Sometimes I feel like I don't have a lot of freedom on my blogs. I know that some readers of this blog are people who have known me for years out in the "real world" and sometimes that scares me. Sometimes that hinders what I would like to say. I find that I am censoring myself.
But more than that, I find that the expectations I have for myself bring me to not write things that I probably could. I want to write something profound, something that can bring people into my experiences, something that can help others if they need it. I want to learn from what I share because I know that when I stand next to it and look at it in a real, raw sort of way, it makes more sense to me.
But I don't always have something brilliant and profound to share.
Some of the people I work with have recently started blogging.

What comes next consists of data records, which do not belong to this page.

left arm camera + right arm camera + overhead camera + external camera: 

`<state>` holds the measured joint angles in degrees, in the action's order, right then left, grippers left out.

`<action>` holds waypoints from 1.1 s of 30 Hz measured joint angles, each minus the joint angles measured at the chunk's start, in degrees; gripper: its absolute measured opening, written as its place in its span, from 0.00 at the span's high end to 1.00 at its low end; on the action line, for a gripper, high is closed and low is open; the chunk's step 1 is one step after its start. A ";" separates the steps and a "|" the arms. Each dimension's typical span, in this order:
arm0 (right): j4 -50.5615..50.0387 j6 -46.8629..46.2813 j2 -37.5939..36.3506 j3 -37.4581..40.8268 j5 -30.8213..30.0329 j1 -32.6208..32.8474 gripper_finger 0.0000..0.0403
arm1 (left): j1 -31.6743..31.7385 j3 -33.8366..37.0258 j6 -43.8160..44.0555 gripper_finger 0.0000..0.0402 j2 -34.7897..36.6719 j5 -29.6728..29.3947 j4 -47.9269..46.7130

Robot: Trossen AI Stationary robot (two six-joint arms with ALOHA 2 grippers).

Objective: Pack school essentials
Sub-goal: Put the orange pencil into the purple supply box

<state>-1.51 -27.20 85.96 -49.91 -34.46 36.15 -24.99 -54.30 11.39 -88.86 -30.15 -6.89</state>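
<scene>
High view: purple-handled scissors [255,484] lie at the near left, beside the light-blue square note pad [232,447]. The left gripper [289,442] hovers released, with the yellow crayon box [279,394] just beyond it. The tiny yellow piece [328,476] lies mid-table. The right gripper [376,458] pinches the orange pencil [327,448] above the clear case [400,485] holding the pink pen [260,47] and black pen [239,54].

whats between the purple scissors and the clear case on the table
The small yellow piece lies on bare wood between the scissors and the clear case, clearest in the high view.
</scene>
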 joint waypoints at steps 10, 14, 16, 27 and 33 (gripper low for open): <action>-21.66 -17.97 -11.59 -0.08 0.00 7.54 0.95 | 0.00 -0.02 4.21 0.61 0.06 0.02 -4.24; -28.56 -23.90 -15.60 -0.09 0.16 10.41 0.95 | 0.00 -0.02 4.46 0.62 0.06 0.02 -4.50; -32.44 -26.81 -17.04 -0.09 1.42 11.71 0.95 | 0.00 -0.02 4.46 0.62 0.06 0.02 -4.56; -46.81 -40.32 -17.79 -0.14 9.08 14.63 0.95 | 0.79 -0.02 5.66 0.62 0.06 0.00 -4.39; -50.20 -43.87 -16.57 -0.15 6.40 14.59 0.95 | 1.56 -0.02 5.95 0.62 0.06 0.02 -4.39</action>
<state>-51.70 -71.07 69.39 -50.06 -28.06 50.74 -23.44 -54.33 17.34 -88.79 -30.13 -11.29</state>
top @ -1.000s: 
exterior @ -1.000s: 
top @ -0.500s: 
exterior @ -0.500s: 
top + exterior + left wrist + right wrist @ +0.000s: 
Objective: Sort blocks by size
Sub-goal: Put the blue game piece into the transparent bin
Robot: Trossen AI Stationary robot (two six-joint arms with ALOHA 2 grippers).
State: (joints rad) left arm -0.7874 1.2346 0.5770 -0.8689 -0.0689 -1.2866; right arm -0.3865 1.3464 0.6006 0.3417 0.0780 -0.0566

I've been reading their posts and I love the feel of it. They just write. They take their thoughts, no matter what they are, and they aren't afraid to put them out there. It doesn't matter what someone else says or comments about. It's their blog and they say what they want because it's their space to say what they want. And I admire them for that. It seems like they don't have restrictions.
But that's because they don't give themselves the restrictions.
I'm really good at putting up walls and barriers and building myself a nice little nest of nothingness. All it does is keep me in one spot, doesn't let me see the scenery or open up and explore the world around me. I get scared, I get nervous, I get anxious, and I let that be bigger than what I really want. I'm working on it. And I'm getting better. But it's a conscious effort, and sometimes I get tired.
Knowing is half the battle though.
So I think I'm moving into a different place when it comes to this blog. I make no promises, but I'd like to try and come back to the blogging world. I want to find that freedom that I think I used to have. I want it to feel real again, instead of just a product of what I'm "expected" to write. That's what school is for.
The only expectations that should worry me are my own. And I'd like to try giving myself a bit of a break. It is summer vacation, after all.
My name is Amy, and this is my blog. I'm going to make it mine again.